__Prompt__
Would you please repeat exactly the entries below, starting at the line with "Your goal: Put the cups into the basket" and ending at the line with "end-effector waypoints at", and nothing outside that range? Leave out the pictures.

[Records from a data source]
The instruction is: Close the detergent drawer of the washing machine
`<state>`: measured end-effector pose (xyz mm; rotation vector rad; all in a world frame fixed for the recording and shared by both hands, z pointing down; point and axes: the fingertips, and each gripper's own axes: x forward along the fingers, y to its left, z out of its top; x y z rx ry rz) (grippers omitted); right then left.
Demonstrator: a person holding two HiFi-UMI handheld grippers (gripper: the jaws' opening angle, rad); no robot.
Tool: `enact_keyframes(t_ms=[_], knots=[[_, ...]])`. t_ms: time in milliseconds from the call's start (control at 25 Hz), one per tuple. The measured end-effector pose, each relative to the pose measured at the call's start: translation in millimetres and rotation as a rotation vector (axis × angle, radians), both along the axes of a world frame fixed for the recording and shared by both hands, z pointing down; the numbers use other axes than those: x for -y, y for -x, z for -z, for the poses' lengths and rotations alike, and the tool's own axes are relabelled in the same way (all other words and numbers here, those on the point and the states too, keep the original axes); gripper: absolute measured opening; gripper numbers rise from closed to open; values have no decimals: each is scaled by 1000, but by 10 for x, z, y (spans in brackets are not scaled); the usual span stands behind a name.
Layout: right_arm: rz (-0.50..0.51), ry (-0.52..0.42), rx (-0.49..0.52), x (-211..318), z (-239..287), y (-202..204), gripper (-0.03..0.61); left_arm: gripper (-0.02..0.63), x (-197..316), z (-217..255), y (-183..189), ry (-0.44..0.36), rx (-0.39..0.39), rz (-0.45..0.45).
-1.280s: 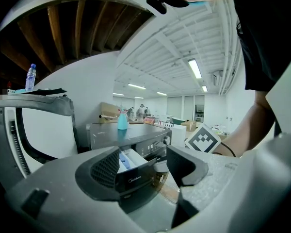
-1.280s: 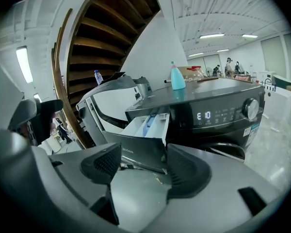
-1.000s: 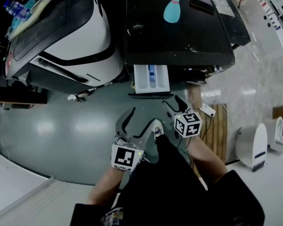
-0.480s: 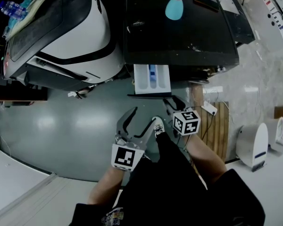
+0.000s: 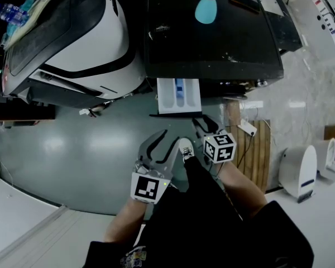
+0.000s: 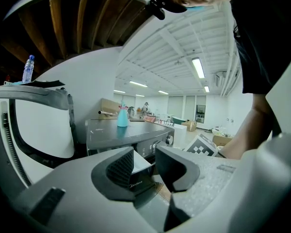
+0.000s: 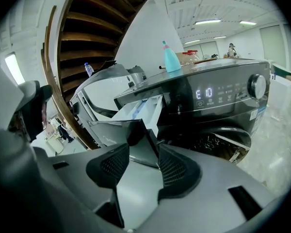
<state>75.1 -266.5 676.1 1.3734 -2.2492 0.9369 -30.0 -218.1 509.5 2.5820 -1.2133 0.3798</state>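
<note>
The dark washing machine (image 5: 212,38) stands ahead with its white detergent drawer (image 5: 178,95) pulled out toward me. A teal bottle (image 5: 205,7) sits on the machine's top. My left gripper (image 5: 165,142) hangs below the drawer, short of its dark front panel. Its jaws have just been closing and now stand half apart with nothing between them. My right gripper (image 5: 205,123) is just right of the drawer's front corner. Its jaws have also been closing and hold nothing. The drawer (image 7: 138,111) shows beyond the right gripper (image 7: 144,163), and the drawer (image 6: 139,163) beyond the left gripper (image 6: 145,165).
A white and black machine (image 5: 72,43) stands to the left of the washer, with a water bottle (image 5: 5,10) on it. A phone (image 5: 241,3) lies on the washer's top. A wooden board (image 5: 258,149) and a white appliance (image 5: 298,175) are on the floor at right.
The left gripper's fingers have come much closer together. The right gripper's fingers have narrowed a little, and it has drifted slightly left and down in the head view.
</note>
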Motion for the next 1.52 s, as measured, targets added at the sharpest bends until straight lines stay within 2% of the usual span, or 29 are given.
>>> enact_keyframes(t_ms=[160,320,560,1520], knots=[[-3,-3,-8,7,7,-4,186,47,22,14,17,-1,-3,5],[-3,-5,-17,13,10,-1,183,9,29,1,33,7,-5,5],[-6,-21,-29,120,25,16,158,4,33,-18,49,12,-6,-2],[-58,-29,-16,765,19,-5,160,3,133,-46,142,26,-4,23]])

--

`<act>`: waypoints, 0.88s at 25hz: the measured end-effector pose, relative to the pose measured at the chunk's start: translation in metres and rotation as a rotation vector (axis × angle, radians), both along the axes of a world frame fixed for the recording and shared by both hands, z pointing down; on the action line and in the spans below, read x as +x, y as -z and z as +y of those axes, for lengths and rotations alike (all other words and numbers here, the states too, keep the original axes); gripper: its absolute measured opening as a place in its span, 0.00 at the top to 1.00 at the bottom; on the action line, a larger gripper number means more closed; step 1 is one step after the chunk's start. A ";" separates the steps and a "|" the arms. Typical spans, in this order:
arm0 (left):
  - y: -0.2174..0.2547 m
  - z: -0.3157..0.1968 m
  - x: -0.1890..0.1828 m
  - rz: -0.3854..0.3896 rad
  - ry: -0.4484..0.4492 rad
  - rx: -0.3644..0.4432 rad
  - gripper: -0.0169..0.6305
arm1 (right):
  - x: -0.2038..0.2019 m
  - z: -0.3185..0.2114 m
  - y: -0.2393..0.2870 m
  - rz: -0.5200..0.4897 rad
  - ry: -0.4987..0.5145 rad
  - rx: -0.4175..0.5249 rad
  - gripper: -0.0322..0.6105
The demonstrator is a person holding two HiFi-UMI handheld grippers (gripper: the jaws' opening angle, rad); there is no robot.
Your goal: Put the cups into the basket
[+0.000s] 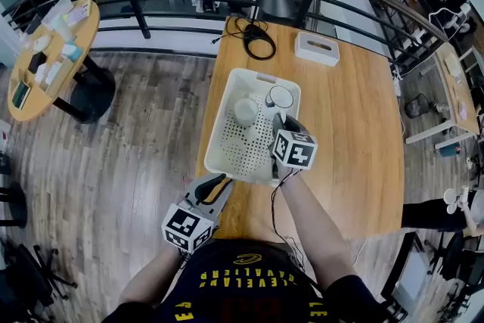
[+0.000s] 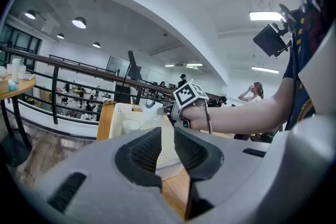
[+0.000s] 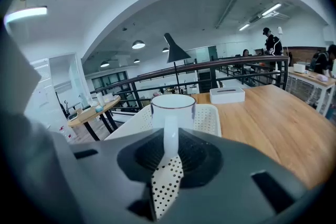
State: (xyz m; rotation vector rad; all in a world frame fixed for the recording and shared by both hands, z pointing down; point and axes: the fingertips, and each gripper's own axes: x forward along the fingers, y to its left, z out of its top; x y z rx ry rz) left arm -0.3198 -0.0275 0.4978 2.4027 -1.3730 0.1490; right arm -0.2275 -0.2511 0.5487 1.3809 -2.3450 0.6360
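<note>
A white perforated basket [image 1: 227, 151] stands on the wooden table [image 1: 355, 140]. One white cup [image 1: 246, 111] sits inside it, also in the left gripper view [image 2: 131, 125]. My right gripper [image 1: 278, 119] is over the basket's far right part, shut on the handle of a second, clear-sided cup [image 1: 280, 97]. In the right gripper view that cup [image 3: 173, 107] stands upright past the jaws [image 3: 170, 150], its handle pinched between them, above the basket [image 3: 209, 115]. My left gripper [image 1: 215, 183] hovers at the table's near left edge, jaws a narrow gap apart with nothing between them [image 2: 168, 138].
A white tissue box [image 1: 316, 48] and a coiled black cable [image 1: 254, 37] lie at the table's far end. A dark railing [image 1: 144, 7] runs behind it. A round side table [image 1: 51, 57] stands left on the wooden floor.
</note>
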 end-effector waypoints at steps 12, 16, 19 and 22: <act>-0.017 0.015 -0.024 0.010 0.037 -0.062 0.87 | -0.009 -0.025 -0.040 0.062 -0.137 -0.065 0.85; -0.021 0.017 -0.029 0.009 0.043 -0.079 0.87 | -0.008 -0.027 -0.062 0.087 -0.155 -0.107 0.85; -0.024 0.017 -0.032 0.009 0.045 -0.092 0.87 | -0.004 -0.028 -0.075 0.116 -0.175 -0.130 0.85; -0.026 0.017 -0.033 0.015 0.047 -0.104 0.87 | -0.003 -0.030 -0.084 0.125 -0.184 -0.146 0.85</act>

__Exercise output__
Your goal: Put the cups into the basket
[+0.000s] 
[+0.000s] 
[+0.000s] 
State: (xyz m; rotation vector rad; all in a world frame fixed for the recording and shared by both hands, z pointing down; point and axes: the fingertips, and each gripper's own axes: x forward along the fingers, y to its left, z out of its top; x y z rx ry rz) left arm -0.3198 -0.0275 0.4978 2.4027 -1.3730 0.1490; right arm -0.2275 -0.2511 0.5487 1.3809 -2.3450 0.6360
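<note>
A white perforated basket [image 1: 227, 151] stands on the wooden table [image 1: 355, 140]. One white cup [image 1: 246, 111] sits inside it, also in the left gripper view [image 2: 131, 125]. My right gripper [image 1: 278, 119] is over the basket's far right part, shut on the handle of a second, clear-sided cup [image 1: 280, 97]. In the right gripper view that cup [image 3: 173, 107] stands upright past the jaws [image 3: 170, 150], its handle pinched between them, above the basket [image 3: 209, 115]. My left gripper [image 1: 215, 183] hovers at the table's near left edge, jaws a narrow gap apart with nothing between them [image 2: 168, 138].
A white tissue box [image 1: 316, 48] and a coiled black cable [image 1: 254, 37] lie at the table's far end. A dark railing [image 1: 144, 7] runs behind it. A round side table [image 1: 51, 57] stands left on the wooden floor.
</note>
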 end-effector waypoints at steps 12, 16, 19 and 22: <act>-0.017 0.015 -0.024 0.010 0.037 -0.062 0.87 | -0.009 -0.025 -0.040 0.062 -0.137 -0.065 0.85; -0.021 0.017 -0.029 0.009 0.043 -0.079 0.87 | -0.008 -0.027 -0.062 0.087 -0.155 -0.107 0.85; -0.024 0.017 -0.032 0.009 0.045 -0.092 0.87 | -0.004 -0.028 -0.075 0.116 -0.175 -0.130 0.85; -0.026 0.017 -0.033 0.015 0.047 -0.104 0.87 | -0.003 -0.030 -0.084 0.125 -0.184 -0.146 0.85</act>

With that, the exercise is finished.